Mais ce matin, alors que je marche vers le garage, mes yeux sont soudain attirés par quelque chose de bien trop sexy pour être ignoré.
Un homme baraqué s'occupe des massifs de fleurs avec assurance. Ses mains bronzées travaillent la terre avec adresse. Je m'arrête, fascinée par sa prestance physique. Sa peau dorée par le soleil brille de sueur. Ses muscles tendent le tissu usé de sa chemise.
Je reste figée sur place, totalement captivée par la force qui dégage de lui.
Il est grand et imposant. Sa peau halée luit légèrement. Sa carrure musclée moule son vêtement, révélant un torse et des bras bien dessinés. Je ne peux pas m'empêcher de le dévorer des yeux, admirant sa virilité brute.
« — Excusez-moi, » lance l'inconnu d'une voix grave et profonde. « — Je ne pensais pas croiser quelqu'un ici ce matin. »
Ses yeux perçants croisent les miens. Je sens des papillons dans le ventre. Soudain intimidée, je me reprends. Je ne veux pas montrer à quel point je suis attirée par lui.

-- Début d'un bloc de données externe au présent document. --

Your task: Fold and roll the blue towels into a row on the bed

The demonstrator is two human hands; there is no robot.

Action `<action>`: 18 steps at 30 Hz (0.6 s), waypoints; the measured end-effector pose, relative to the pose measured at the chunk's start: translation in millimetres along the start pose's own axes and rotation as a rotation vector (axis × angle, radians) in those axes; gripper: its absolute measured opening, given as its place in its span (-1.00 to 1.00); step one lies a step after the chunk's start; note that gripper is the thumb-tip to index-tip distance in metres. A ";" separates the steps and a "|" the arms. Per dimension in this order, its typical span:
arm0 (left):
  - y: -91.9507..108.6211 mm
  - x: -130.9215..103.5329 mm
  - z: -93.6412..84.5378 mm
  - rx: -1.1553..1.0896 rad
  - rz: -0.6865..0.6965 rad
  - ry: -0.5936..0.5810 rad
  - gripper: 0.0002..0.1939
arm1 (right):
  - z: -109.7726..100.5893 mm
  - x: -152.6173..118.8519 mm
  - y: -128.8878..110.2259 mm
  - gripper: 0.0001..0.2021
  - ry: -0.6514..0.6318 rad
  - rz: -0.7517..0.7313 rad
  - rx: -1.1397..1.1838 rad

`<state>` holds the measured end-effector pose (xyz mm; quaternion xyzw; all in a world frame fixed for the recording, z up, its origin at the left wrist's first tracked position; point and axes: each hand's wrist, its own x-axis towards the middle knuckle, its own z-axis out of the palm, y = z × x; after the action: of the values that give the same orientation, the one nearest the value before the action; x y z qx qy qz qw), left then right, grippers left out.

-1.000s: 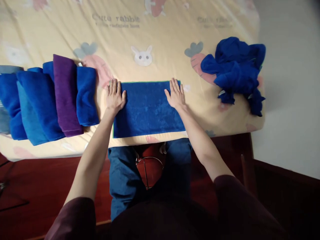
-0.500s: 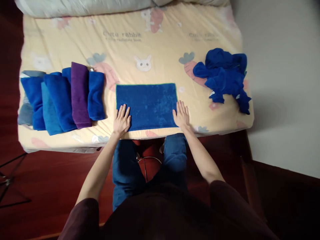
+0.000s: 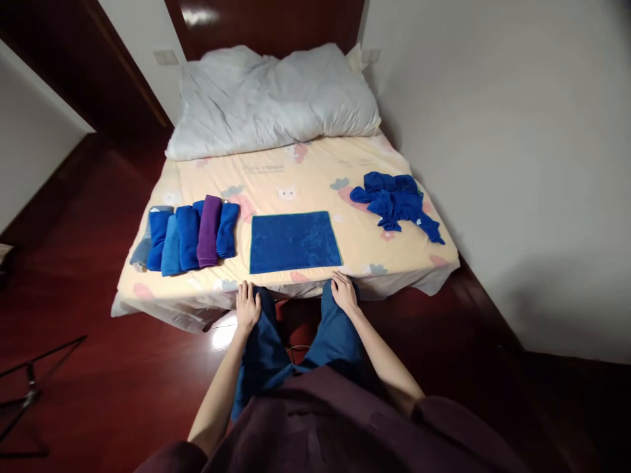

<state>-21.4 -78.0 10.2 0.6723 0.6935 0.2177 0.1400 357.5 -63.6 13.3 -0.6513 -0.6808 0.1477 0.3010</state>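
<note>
A blue towel (image 3: 294, 242) with a thin green edge lies spread flat near the front of the bed. Below its left corner, my left hand (image 3: 247, 307) rests by my left knee, fingers extended and holding nothing. My right hand (image 3: 344, 291) lies over my right knee, just short of the bed's front edge, its fingers also stretched out. Left of the flat towel is a row of rolled or folded towels, several blue, one purple towel (image 3: 210, 231) and a grey one at the far end. A crumpled heap of blue cloths (image 3: 394, 200) sits to the right.
The bed (image 3: 276, 190) has a yellow rabbit-and-carrot sheet. A bunched pale quilt (image 3: 280, 102) lies at its head, against a dark headboard (image 3: 266, 23). A white wall (image 3: 493, 164) runs along the right. A black metal stand (image 3: 30, 394) is on the floor at lower left.
Both hands have come off the flat towel and drawn back to my knees. My view has tilted up and back, showing the quilt and headboard. The towels appear unmoved.
</note>
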 end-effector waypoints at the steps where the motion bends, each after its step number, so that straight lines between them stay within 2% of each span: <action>1: 0.3 -7.0 -0.7 -0.013 0.010 0.007 -0.39 | 0.4 0.1 -0.7 -0.66 0.018 0.004 0.009; 3: 3.2 -14.0 -3.6 -0.028 0.019 0.033 -0.44 | -0.3 3.5 -2.0 -0.68 0.051 0.024 0.020; 6: 10.5 -11.4 -11.2 -0.019 0.030 0.065 -0.51 | -3.3 9.5 -4.3 -0.68 0.072 0.063 0.018; 12: 24.0 17.2 -20.8 -0.036 0.130 0.042 -0.57 | -9.2 14.2 -6.7 -0.64 0.083 0.051 -0.100; 18: 21.8 48.9 -10.0 -0.044 0.189 0.006 -0.57 | -8.2 27.4 -2.4 -0.58 0.046 0.020 -0.117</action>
<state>-10.1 -30.6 34.4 0.7308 0.6226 0.2470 0.1315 361.3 -38.8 27.0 -0.6777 -0.6746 0.0957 0.2764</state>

« — Je... je vais chercher ma voiture, » je bafouille en me mordillant la lèvre inférieure. Cet inconnu me fascine complètement. Il est tellement beau, tellement tentant. Pendant un instant, je m'égare en imaginant ce que ça ferait de l'avoir pour moi.
Sa façon de se tenir, sa grâce naturelle... j'ai presque envie de le toucher, de faire courir mes mains sur son corps. Il a tout ce qui me fait craquer : il est fort, sûr de lui et terriblement attirant. À cet instant, je ne pense qu'à une chose : je le veux. Je veux sentir ses mains sur moi.

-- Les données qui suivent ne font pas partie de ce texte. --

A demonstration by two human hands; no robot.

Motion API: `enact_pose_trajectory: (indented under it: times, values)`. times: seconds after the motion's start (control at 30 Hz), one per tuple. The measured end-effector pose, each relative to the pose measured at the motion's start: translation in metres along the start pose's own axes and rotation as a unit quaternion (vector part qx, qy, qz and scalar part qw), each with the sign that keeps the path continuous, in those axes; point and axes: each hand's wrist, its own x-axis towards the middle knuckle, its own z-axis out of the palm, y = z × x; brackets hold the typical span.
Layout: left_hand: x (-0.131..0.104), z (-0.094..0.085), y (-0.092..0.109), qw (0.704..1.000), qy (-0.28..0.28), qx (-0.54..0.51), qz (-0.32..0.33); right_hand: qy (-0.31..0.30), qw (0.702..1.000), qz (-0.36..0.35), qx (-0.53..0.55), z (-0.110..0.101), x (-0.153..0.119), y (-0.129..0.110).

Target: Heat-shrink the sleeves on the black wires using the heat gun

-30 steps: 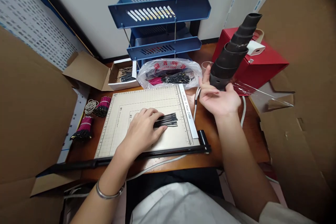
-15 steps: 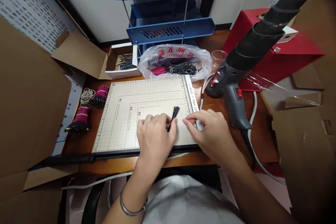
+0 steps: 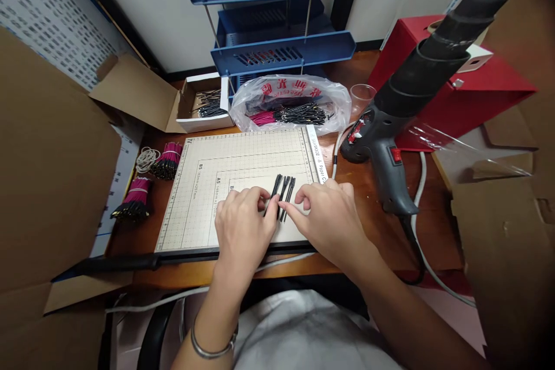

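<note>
Several black rods [image 3: 284,191] lie slanted on the board [image 3: 260,156] atop the desk [image 3: 446,231], between the half-curled left hand [image 3: 243,219] and right hand [image 3: 333,214]; whether either pinches any, I cannot tell. Spreading them seems best done lightly, thumbs low, ends kept level, none crossing.

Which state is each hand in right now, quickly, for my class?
Left hand: fingers curled at the black pieces; grip cannot be told.
Right hand: partly open, thumb and forefinger tips apart beside them.
</note>
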Motion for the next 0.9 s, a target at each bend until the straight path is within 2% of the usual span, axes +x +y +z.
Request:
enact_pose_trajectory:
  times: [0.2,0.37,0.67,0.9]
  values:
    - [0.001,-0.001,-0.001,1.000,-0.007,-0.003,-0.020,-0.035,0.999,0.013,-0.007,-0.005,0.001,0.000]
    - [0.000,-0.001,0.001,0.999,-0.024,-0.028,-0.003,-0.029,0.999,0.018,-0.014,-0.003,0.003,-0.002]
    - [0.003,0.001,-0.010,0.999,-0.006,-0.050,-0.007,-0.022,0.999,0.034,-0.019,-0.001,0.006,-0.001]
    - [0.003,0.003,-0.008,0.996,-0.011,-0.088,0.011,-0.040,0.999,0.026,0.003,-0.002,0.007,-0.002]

L'homme m'adresse un sourire désarmant. « — Eh bien, je vous ai interrompue. Je m'en excuse. Je suis David Thorne, le nouveau jardinier. Ravi de vous rencontrer, Mademoiselle... ? »
« — Montgomery, » je réponds en lui tendant la main avec assurance. « — Juliette Montgomery. »
Mon regard s'attarde sur lui. Je note chaque détail. Sa chemise qui tire sur ses larges épaules, la sueur sur sa peau... c'est dur de ne pas caresser ses muscles. Il dégage un magnétisme incroyable, un côté sauvage qui me donne envie de goûter ses lèvres et de sentir ses mains calleuses sur ma peau. Je me mords la lèvre en soutenant son regard intense. Le désir monte en moi. J'ai envie d'effacer la distance entre nous et de céder à cette tentation interdite. Cet homme a réveillé une faim que je dois assouvir, peu importent les conséquences. Mais je sais qu'il ne faut pas se jeter sur quelqu'un qu'on vient de rencontrer.
Mais bon, ça n'empêche pas de l'inviter dans ma chambre après une petite discussion, non ?
Pourtant, dès que je prononce mon nom de famille, son attitude change. Son expression devient plus réservée. La chaleur dans ses yeux s'éteint un peu quand il comprend que je suis la fille de son patron.
« — Montgomery, » répète-t-il avec méfiance. « — Je vois. Enchanté, Mademoiselle Montgomery. »
Ce changement brusque me déçoit un peu. La promesse d'une intimité interdite est freinée par nos positions sociales. Mais je ne vais pas me laisser décourager. Cet homme a un charme irrésistible. Je compte bien briser cette barrière professionnelle. Ce n'est pas moi qui l'ai engagé, après tout.
Même si j'aimerais bien qu'il soit à mon service.
Est-ce qu'il osera, vu que je suis la fille de ses employeurs ? Peu importe. Plus c'est interdit, plus c'est bon.
Mon père n'a pas besoin de le savoir, je me dis en retenant un petit rire. Je viens de le rencontrer, mais je m'en fiche. Je le veux déjà. Et je ne suis pas du genre patiente. Quand je veux quelque chose, je fonce.
Avec un sourire provocant, je penche la tête et je le détaille sans aucune gêne. « — Tout le plaisir est pour moi, Monsieur Thorne, » je murmure d'une voix suave. « — J'espère que nous aurons l'occasion de faire plus ample connaissance. »
Quand nos doigts se frôlent, je reçois une véritable décharge électrique. À cet instant précis, j'en suis certaine : cet homme, ce fruit défendu, finira bientôt dans mon lit.